-------- Data block --------

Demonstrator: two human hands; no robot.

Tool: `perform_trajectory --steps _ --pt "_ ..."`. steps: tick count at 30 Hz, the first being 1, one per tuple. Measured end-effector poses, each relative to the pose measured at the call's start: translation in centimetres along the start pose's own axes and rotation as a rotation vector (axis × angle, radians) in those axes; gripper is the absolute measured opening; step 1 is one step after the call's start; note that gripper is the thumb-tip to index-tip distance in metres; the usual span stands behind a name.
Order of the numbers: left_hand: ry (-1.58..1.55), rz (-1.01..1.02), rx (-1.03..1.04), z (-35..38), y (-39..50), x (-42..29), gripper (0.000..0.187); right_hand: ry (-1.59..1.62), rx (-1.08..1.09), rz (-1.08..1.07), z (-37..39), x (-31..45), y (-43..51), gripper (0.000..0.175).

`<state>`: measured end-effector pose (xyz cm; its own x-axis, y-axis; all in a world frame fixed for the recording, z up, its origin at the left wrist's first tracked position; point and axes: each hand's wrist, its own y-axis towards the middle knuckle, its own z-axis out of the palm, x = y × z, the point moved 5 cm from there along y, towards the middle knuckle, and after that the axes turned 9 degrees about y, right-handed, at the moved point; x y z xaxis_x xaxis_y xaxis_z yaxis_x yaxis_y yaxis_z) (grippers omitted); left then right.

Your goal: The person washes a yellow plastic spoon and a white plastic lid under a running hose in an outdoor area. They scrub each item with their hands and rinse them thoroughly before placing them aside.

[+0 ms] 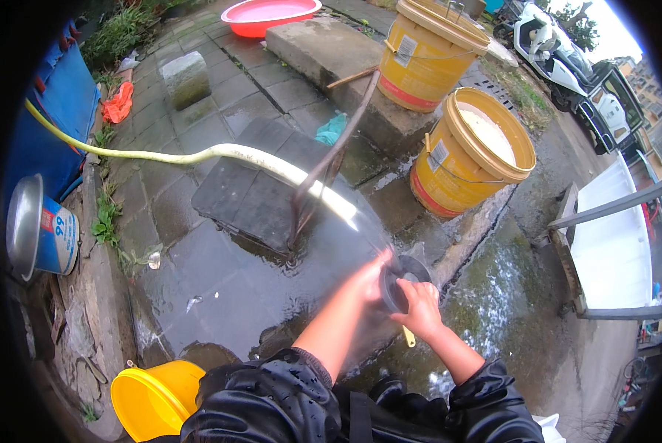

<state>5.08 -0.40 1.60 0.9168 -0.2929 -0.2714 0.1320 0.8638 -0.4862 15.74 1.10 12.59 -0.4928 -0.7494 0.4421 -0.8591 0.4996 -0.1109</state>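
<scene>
My right hand (419,307) grips the near rim of a dark round vessel (394,282), perhaps a pan or bowl. At the vessel's left side is my left hand (374,277), blurred by spray; its fingers are partly hidden. A pale yellow hose (242,152) crosses from the left, and water sprays from its end toward my hands. The hose rests against a dark metal frame (309,188) that stands beside a black slab (248,205). Below my right hand a pale yellow handle end (408,336) sticks out; what it belongs to is hidden.
Two large yellow buckets (433,55) stand by a concrete block (325,50), the nearer bucket (469,155) holding pale contents. A red basin (270,16) lies beyond, a bright yellow bucket (154,398) lower left. Wet paving surrounds me; a metal-framed cart (613,238) is right, a parked scooter (558,61) upper right.
</scene>
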Motion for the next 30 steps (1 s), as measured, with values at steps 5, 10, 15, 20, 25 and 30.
perform_trajectory --steps 5,10,15,20,25,30 --pt "-0.148 -0.051 0.121 1.6 -0.8 0.6 0.044 0.097 -0.1 -0.072 -0.3 0.1 0.6 0.076" --pt "-0.226 0.147 0.026 0.8 1.7 -0.7 0.017 0.189 -0.246 -0.148 -0.5 -0.8 1.5 0.057" --pt "-0.216 0.231 -0.023 -0.1 3.0 -1.4 0.003 0.388 -0.322 -0.056 -0.1 -2.2 1.8 0.037" --pt "-0.19 0.216 -0.067 0.0 2.8 -1.3 0.013 0.244 -0.376 -0.171 -1.0 -1.7 1.5 0.028" --pt "-0.2 0.197 -0.248 -1.2 1.7 -1.9 0.022 0.362 -0.806 0.267 -4.5 -7.0 1.5 0.023" --pt "-0.321 0.183 -0.195 -0.5 1.0 -1.7 0.031 0.599 -0.87 0.537 -3.1 -12.4 1.7 0.023"
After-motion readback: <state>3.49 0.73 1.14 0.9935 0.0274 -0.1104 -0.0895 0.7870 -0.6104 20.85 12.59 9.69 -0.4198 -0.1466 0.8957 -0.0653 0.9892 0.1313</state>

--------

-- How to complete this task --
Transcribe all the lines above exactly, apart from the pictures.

-- Task response --
Demonstrator: two human hands; no robot.

Tool: `perform_trajectory --steps _ --pt "_ ..."`. steps: tick count at 30 Hz, the first being 1, one per tuple. Measured end-effector poses, each relative to the pose measured at the call's start: translation in centimetres along the start pose's own axes and rotation as a rotation vector (axis × angle, radians) in those axes; gripper is the absolute measured opening; step 1 is one step after the call's start; note that gripper is the thumb-tip to index-tip distance in metres; the usual span stands behind a name.
Order of the numbers: left_hand: ry (-1.58..1.55), rz (-1.01..1.02), rx (-1.03..1.04), z (-35..38), y (-39..50), x (-42..29), gripper (0.000..0.187); right_hand: ry (-1.59..1.62), rx (-1.08..1.09), rz (-1.08..1.07), z (-37..39), x (-31..45), y (-43..51), gripper (0.000..0.175).

`<state>`: measured end-effector pose (xyz cm; its own x-axis, y-axis; all in a world frame fixed for the recording, z up, its origin at the left wrist's first tracked position; point and axes: each hand's wrist, its own y-axis towards the middle knuckle, its own z-axis out of the palm, x = y × z, the point moved 5 cm from there along y, towards the middle knuckle, and after that the axes turned 9 degrees about y, right-handed, at the moved point; x y z xaxis_x xaxis_y xaxis_z yaxis_x yaxis_y yaxis_z) (grippers omitted); left then right.

Your goal: The person washes a yellow plastic spoon and a white plastic lid under a running hose in an outdoor area. They scrub each item with their hands and rinse them thoroughly before placing them aside.

[+0 ms] 

<state>5.08 -0.40 1.60 0.9168 -0.2929 -0.2714 0.1320 0.8638 -0.4862 15.74 1.10 12.59 -0.4928 -0.7494 0.4421 -0.8591 0.4996 -0.1109</state>
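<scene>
My right hand (419,307) grips the near rim of a dark round vessel (394,282), perhaps a pan or bowl. At the vessel's left side is my left hand (374,277), blurred by spray; its fingers are partly hidden. A pale yellow hose (242,152) crosses from the left, and water sprays from its end toward my hands. The hose rests against a dark metal frame (309,188) that stands beside a black slab (248,205). Below my right hand a pale yellow handle end (408,336) sticks out; what it belongs to is hidden.
Two large yellow buckets (433,55) stand by a concrete block (325,50), the nearer bucket (469,155) holding pale contents. A red basin (270,16) lies beyond, a bright yellow bucket (154,398) lower left. Wet paving surrounds me; a metal-framed cart (613,238) is right, a parked scooter (558,61) upper right.
</scene>
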Motion for the next 30 steps (1 s), as measured, with values at steps 5, 10, 15, 20, 25 and 30.
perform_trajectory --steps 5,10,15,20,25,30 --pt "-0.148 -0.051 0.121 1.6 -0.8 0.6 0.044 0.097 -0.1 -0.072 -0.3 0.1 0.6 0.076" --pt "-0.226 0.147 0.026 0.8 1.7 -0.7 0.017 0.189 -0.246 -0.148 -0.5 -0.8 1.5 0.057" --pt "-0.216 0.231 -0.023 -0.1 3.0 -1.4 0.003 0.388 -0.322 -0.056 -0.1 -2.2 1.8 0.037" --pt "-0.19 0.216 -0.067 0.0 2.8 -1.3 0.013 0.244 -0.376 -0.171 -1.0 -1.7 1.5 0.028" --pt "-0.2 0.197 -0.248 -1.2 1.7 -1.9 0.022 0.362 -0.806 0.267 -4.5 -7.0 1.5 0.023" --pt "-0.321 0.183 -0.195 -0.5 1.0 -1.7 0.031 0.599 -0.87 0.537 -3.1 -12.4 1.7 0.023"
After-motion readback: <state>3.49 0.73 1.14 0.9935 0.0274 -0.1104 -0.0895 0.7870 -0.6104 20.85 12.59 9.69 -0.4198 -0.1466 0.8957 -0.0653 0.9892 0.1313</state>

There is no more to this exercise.